AIM OF THE TASK: How do the lines below between the ones holding "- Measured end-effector" and "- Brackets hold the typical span", inclusive, read? Give them again exactly, with no other lines.

■ ■ ■ ■

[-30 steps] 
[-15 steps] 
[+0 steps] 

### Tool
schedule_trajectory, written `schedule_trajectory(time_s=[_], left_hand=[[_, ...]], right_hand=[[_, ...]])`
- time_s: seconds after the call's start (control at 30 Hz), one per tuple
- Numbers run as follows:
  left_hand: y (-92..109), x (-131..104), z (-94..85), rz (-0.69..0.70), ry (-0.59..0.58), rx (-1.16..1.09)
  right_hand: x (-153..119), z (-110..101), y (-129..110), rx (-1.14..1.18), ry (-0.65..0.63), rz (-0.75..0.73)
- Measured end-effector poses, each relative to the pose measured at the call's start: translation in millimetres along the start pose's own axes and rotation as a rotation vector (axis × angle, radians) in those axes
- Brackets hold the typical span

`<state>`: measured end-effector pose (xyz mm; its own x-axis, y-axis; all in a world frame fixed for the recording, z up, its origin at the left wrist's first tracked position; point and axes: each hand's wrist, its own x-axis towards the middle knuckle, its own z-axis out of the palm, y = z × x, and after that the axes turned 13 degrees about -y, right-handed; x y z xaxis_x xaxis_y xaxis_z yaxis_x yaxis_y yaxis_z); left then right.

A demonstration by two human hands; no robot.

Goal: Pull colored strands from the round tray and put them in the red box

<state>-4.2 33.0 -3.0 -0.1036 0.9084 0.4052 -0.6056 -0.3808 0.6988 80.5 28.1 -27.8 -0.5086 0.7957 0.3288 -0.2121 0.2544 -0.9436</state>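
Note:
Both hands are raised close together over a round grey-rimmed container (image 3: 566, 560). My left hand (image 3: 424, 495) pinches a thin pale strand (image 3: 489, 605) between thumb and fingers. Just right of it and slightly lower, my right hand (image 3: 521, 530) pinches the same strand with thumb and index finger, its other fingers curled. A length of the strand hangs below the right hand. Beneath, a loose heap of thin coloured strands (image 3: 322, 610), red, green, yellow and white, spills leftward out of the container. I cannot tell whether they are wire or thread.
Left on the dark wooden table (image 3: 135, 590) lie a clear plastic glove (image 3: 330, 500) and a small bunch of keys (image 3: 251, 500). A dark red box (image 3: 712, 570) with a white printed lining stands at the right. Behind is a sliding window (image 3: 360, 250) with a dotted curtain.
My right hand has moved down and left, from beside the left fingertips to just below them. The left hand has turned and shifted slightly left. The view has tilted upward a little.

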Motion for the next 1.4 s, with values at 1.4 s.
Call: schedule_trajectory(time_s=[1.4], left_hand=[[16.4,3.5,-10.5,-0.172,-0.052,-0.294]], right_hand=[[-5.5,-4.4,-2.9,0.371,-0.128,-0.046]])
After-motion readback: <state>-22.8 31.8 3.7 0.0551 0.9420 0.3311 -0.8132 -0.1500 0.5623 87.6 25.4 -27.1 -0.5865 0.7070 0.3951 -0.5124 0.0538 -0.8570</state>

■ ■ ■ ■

SOLUTION TO THIS TASK:
- Measured end-effector poses, each relative to the pose measured at the call's start: translation in millimetres along the start pose's own axes and rotation as a rotation vector (axis × angle, radians) in those axes
- Brackets hold the typical span

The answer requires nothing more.